Enterprise customers can still request custom quotes for larger or more complex projects, but baseline pricing information and cost-estimation tools are available without requiring a demo or sales engagement.
Transparency assessment: Very High
Mindkosh combines public pricing, annotation-level cost estimates, cost forecasting tools, and visible QA practices, allowing buyers to evaluate both cost expectations and operational approach before entering a sales process.
The data annotation market remains largely opaque from a pricing perspective. Most vendors, including Scale AI, Sama, and several enterprise annotation providers, rely primarily on custom quotations, offering little public information about expected project costs. Others, such as Hive and iMerit, provide partial pricing visibility through cloud marketplace listings, platform subscriptions, or publicly available pricing references, though buyers often still need sales engagement to understand end-to-end costs.
Only a small number of providers supplement their pricing pages with calculators, task-level estimates, or self-service cost modeling tools. As a result, buyers evaluating annotation partners should assess how much information is available before entering a sales process, including access to calculators, workload estimators, pricing examples, and clear explanations of what drives costs.
Conclusion: Visibility is the real procurement advantage
The cheapest quoted rate is rarely the lowest total cost. Across annotation projects of any meaningful scale, actual spend is often determined by factors that never appear in headline pricing: QA overhead, revision cycles, project management effort, and how costs change as programs grow. Vendors that communicate these drivers clearly allow procurement teams to forecast budgets, compare providers more effectively, and reduce the risk of cost overruns after contracts are signed.

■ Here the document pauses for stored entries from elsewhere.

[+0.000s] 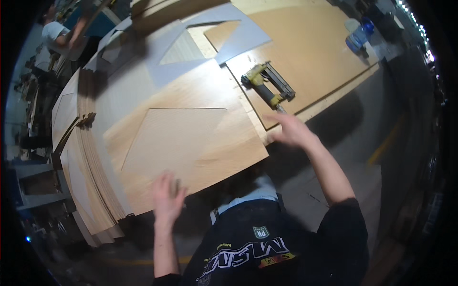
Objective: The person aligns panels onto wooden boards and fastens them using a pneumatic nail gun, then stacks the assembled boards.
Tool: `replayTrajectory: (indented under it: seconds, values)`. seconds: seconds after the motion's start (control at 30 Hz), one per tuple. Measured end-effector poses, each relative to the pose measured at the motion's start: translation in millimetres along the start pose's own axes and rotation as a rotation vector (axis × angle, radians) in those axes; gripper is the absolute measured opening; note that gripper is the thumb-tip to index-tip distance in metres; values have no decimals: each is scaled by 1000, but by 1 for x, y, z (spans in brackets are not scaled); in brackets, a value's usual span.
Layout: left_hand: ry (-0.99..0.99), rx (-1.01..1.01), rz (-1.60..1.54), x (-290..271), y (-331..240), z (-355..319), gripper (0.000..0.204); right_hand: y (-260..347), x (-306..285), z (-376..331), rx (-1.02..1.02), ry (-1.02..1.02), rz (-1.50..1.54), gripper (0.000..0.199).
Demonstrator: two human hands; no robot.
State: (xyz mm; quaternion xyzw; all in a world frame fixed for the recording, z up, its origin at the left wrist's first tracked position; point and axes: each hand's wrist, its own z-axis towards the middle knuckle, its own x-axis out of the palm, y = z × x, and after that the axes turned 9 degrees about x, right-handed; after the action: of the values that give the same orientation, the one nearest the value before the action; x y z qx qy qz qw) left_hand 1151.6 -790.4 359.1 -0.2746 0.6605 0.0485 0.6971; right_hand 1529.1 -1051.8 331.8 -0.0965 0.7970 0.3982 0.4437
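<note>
A pale wood panel (224, 143) lies before me with a lighter four-sided thin sheet (176, 136) on top. My left hand (168, 198) is at the panel's near edge, its fingers pointing away from me and the thumb apart. Motion blurs it, and a small dark patch between thumb and fingers cannot be made out. My right hand (293, 131) hovers by the panel's right corner, fingers apart and slightly blurred. Just beyond it, a yellow and black nail gun (268, 85) rests on its side; the end of its handle is close to my fingers. Neither hand visibly grips it.
A grey frame-like sheet with a cutout (164, 71) lies farther back. To the right is a large brown board (305, 52) with a blue-capped bottle (359, 38) at its far end. Stacked panels (88, 157) stand at the left. Another person (59, 35) is at the far left.
</note>
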Motion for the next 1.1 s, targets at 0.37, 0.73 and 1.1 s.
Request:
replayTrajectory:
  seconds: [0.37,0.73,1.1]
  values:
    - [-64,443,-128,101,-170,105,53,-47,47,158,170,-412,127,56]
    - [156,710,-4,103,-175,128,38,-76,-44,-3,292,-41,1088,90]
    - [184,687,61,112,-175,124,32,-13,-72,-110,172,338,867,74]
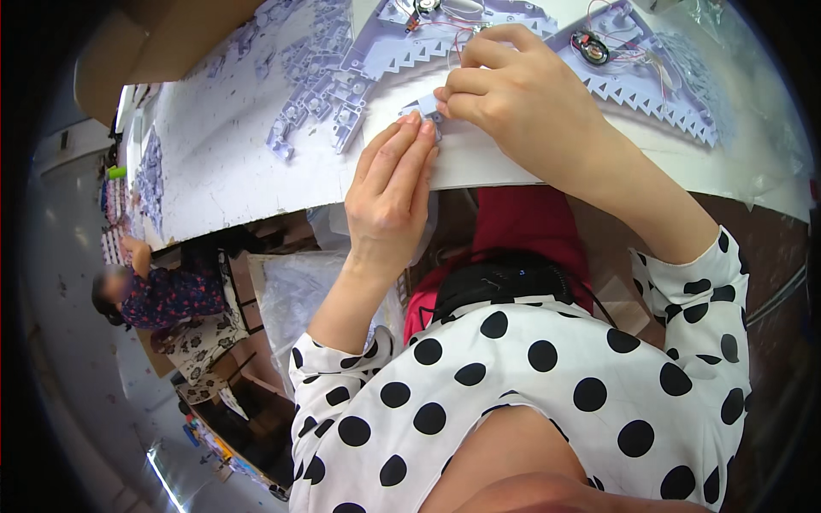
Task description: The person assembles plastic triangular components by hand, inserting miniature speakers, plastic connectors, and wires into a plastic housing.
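Observation:
A small pale lavender plastic part (421,106) lies at the table's near edge between my hands. My left hand (389,175) presses it with straight fingers held together, its fingertips covering the near end. From the right, my right hand (522,98) curls over, closed, with finger and thumb tips against the part's right end; what else it may pinch is hidden. Just beyond is a lavender plastic shell (393,53) with a sawtooth edge, red wires and a round speaker. A second toothed shell (646,94) sits to the right, holding a black round speaker (590,48) and wires.
Many small lavender plastic parts (312,94) are heaped left of the shells on the white table (231,162). Clear plastic bags (753,120) are at the right. A cardboard box (128,60) stands far left. Another person (175,286) sits at the table's left side.

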Tool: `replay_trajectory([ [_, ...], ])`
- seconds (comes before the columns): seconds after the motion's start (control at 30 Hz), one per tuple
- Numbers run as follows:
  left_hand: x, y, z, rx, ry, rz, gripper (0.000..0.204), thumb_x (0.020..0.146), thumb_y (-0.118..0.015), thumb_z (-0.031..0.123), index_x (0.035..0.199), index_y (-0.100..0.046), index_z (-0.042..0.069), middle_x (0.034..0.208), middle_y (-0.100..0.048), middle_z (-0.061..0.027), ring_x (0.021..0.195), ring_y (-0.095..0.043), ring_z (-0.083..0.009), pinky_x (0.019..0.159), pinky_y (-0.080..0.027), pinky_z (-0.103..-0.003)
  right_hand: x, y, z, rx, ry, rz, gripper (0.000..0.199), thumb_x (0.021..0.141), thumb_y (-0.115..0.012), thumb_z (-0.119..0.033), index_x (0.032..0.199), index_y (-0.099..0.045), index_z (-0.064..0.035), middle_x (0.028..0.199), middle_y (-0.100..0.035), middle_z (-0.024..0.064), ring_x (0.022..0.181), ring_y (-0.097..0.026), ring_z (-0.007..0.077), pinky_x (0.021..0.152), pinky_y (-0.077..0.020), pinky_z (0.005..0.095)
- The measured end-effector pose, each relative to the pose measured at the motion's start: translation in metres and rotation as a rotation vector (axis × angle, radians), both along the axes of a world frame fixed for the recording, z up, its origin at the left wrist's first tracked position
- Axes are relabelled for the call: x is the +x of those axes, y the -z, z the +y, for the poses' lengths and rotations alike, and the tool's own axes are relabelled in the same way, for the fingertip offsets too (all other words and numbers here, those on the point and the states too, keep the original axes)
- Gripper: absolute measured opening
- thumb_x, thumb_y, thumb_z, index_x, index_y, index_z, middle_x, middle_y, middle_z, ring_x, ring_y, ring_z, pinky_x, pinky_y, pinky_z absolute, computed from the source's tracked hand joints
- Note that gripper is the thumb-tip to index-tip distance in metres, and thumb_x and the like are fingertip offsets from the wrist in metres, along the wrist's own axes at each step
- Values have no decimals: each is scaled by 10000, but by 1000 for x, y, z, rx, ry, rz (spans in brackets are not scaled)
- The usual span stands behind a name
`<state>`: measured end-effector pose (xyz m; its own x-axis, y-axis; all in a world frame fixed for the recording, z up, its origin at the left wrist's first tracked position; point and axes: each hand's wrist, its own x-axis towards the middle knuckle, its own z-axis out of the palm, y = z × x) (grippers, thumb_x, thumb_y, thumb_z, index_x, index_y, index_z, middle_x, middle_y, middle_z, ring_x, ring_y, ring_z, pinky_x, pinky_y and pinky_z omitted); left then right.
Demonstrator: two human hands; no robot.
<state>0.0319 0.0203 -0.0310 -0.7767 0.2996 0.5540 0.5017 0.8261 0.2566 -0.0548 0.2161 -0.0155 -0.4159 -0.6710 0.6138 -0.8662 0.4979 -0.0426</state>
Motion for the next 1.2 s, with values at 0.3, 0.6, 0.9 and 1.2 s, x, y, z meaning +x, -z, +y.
replay_trajectory([
  [0.3,3,-16,-9,15,8,-130,240,879,-740,52,1114,-729,6,1169,-679,-167,1122,-654,-341,942,-553,-417,4,15,-12,14,-15,61,114,764,-704,-116,874,-696,-87,943,-686,35,1063,-616,224,1041,-446,442],
  [0.6,-10,-39,-33,332,-54,-96,269,909,-710,33,1177,-735,49,1249,-669,-136,1259,-589,-301,1064,-460,-399,3,29,-12,-120,51,-52,169,743,-741,-72,874,-643,-115,921,-674,39,1049,-614,268,957,-458,428],
  [0.9,-41,-40,-42,576,-76,-114,224,957,-675,52,1171,-729,14,1164,-727,-123,1161,-657,-234,1018,-488,-348,5,8,-4,-476,14,-315,200,760,-784,-80,949,-738,-125,909,-669,58,995,-621,281,902,-474,400],
  [1.2,-31,-32,-45,713,-182,-109,241,1002,-617,15,1227,-688,-35,1148,-729,-123,1120,-669,-178,1023,-500,-302,-75,-49,-42,-236,180,-433,179,801,-747,-176,962,-743,-99,850,-703,66,954,-637,284,875,-486,414],
])
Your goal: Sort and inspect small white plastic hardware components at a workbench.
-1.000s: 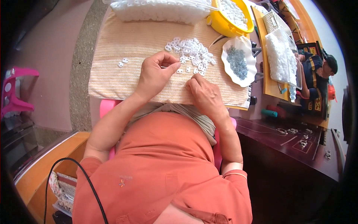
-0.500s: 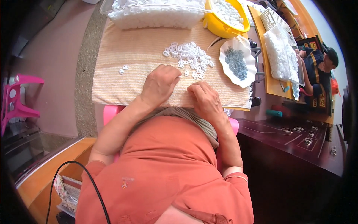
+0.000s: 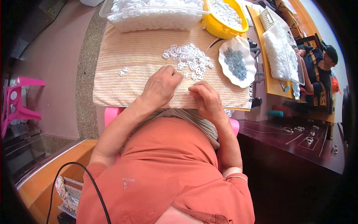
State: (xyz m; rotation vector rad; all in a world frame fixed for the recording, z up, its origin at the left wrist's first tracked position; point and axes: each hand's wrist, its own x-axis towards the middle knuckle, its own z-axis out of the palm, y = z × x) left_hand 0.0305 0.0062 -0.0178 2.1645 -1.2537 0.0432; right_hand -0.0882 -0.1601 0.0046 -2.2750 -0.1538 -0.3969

This is where pricing transparency becomes a meaningful operational signal rather than simply a procurement convenience. Vendors that provide public pricing references, flexible entry points, and structured forecasting support make it easier for buyers to evaluate options with confidence. Mindkosh follows this philosophy by providing publicly available pricing, a free tier, and cost-estimation tools designed to help teams understand likely project costs before entering a sales process.
Ultimately, the goal is not to find the cheapest annotation vendor. It is to find the vendor that gives you the clearest understanding of what your annotation program will actually cost. The providers that make cost drivers visible early are often the easiest to budget for, justify internally, and scale successfully over time.